A version of this review previously appeared in Shelf Awareness and is republished here with permission.
Diane Cardwell grew up in a household where achievement reigned supreme, nothing short of perfection acceptable. Ninety-seven on a math test was met with one question from her father--"Why isn't it a hundred?" Unsurprisingly, she pushed herself to extremes to excel, becoming a reporter at the New York Times, marrying an equally driven man and setting out to create the perfect life. That blew up when her father died and a mid-life divorce caught her by surprise, seemingly sidelining her chances of having a child.

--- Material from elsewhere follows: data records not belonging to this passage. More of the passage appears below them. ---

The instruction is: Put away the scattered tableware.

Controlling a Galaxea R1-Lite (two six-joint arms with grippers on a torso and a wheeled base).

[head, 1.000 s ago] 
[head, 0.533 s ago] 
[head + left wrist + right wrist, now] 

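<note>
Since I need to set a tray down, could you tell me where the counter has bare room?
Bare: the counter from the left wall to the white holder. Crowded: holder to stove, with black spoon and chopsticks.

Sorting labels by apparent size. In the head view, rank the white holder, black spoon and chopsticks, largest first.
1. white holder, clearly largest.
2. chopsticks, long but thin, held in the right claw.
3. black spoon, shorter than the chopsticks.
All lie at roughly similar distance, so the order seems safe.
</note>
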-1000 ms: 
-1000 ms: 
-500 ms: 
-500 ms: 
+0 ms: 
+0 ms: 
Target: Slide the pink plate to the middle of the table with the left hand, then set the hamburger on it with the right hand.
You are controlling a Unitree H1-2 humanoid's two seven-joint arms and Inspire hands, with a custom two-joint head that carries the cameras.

In Rockaway, Cardwell shares how she was saved from her longings for perfection by unlearning her father's lesson and facing failure over and over again by contesting a "liquid bully," the ocean. Watching a group of surfers from a bar in Montauk, she was dumbstruck, feeling as though she'd "stumbled upon a secret tribe of magical creatures." As she began dipping into the sport, taking lessons and renting a beach cottage, Cardwell was perpetually faced with her all too familiar fears of being pushed out of her comfort zone and not belonging.
What she ultimately found was that mastering the sport was not only impossible, but the least important part of her journey. Instead, the further she pushed herself, the more she discovered a life of meaning she never knew she wanted yet desperately needed. Rockaway is a thoughtful memoir of loss, self-discovery and what can happen when you hang on, literally and figuratively, to a piece of wood adrift in the sea.
STREET SENSE: Any book about surfing, for better or worse, has my attention. This time it was for the better. I loved Cardwell's story. Wanted to live much of Cardwell's story. Understood much of Cardwell's story. I think there are bits and pieces everyone can relate to in this one, surfer or not. We are not perfect beings. Don't let the perfect be the enemy of a life well lived.
COVER NERD SAYS: See "any book about surfing has my attention." On top of the surfing image, I love the wacky jet passing by, metaphor for whatever shit you want it to be a metaphor for. I'm not sure I understand the blue As in the title, if there is even meaning to them. I dig the colors and bands in the author identifier, though Cardwell's name is a touch lost with the yellow on orange. For me that didn't matter, as the surf image is what got me, but to others it might. In any event, a great cover I would have snatched off a table in an instant.